Dans les universités, les chercheurs esquissent des technologies plus ou moins dingues pour assurer notre avenir à faible réchauffement. Six mois avant l’ouverture du sommet mondial sur le climat de Glasgow, le gouvernement de Boris Johnson vient de débloquer 166 millions de livres (193 M€) de crédits en faveur des technos absorbeuses de CO2.

Vous aimez la mer ? Les scientifiques de l’université d’Exeter aussi. Ces derniers veulent aiguiser l’appétit de l’océan pour le gaz carbonique. Une fois les bulles de CO2 formées dans l’eau de mer, les promoteurs du projet Sea Cure assurent pouvoir les capter, comme « les bulles dans une coupe de Champagne ».
Inconvénient : trop de carbone acidifie l’eau marine. De quoi dégouter les organismes accro au calcaire pour construire leur squelette (oursins, coraux) ou leurs carapaces (coquillages, homards, crabes). On ne peut gagner à tous les coups.

L’appétit de l’océan

Parce qu’ils absorbent le quart de notre gaz carbonique, les océans font l’objet de toutes les attentions des labos. Planetary Hydrogen imagine balancer à la baille des millions de tonnes d’olivine (aussi appelé sable vert ) pour faciliter l’absorption du carbone par l’océan et sa transformation accélérée en carbonates. Ces minéraux devront ensuite finir leur vie au fond des mers. Les habitants des abysses pourraient ne pas apprécier de voir leur environnement transformer en carrière de craie.

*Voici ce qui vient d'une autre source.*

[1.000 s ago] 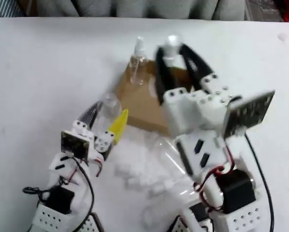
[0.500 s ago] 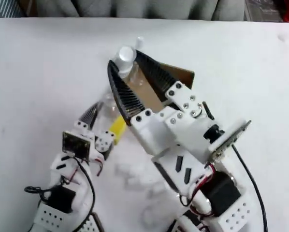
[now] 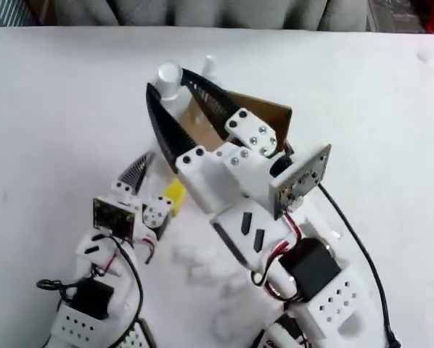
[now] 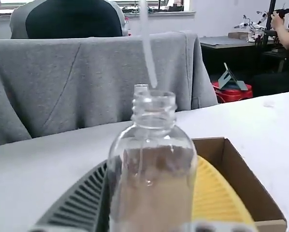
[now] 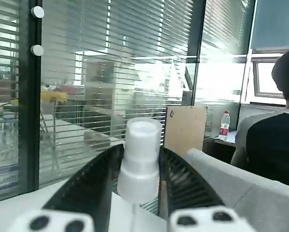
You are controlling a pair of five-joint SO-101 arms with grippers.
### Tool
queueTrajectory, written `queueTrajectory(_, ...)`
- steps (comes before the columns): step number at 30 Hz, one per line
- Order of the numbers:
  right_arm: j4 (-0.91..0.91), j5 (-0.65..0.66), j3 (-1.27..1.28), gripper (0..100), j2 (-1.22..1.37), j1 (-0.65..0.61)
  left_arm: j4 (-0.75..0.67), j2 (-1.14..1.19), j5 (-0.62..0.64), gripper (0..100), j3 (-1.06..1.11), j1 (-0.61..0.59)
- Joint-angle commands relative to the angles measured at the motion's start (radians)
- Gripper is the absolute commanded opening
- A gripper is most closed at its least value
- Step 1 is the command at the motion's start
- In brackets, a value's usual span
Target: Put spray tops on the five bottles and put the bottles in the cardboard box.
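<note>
**Spray top held over an open bottle beside the box**

At the left of the high view, the left arm lies low on the white table [image 3: 57,94]. The left gripper [image 4: 153,188] holds a clear bottle [image 4: 151,140] upright. Its grey finger [image 4: 81,203] presses one side and its yellow finger [image 4: 217,193] the other, drawn in narrow on the bottle's body. The bottle's threaded neck ends in an open mouth. A thin clear tube [image 4: 148,48] hangs down from above, a little tilted, with its lower end right at the rim of that mouth. Whether the end has gone inside cannot be told.

Between the two arm bases, a heap of small white pieces [image 3: 199,264] lies on the table, too blurred to name.

Next comes the right gripper [image 3: 169,81], stretched across from the lower right to a spot over the held bottle. Its two black fingers [image 5: 89,191] pinch a white spray top [image 5: 139,159] upright between their tips, and the tube runs down from it.

Just beyond those fingers shows the white top of a second bottle [image 3: 210,65]. Its body is mostly hidden behind the gripper, and I cannot tell if it stands inside the box.

The cardboard box [image 3: 271,114] sits open on the table to the right of the held bottle. It is just beside the yellow finger and largely under the right arm. A black cable [image 3: 362,254] trails from that arm toward the table's near edge.
</note>
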Motion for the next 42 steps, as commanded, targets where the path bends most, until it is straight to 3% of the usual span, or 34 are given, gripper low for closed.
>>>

Sous les pavés, la plage. Sous l’océan, le sable vert?

Revenons sur la terre ferme. Les cuistots nettoient souvent leur four électrique en appuyant sur la touche… pyrolyse. La société PyroCore propose de construire un très très gros four dans lequel des déchets de bois, portés à 500 °C, produiraient (en plus de l’énergie thermique) du charbon.
Epandus en forêts ou sur des pâturages, ces pyrolysats riches en carbone devraient être absorbés par le sol.

Valorisation polluante

En Suisse, des étudiants de l’école polytechnique de Zurich ont conçu un aspirateur de CO2 atmosphérique. Problème : le chauffage du solvant de ce système d’aspiration direct (DAC) requiert beaucoup d’énergie. Qu’à cela ne tienne, jugent les scientifiques de l’université de Nottingham, il suffit de disposer de beaucoup d’énergie décarbonée.
Ils envisagent très sérieusement d’équiper la centrale nucléaire de Sizewell C d’un DAC pour décarboner l’air ambiant. L’utilisation de 10% de l’énergie produite par un réacteur EPR permettrait de capter 1,5 Mt de dioxyde de carbone par an, estiment-ils. Petit détail : EDF n’a pas encore posé la première pierre de la centrale de Sizewell C. Rolls Royce s’intéresse aussi à cette technologie.
Tout comme Carbon Neutral Petrol. La start-up envisage même de transformer le carbone ainsi récupéré en … plastique. Des fois qu’on en manquerait.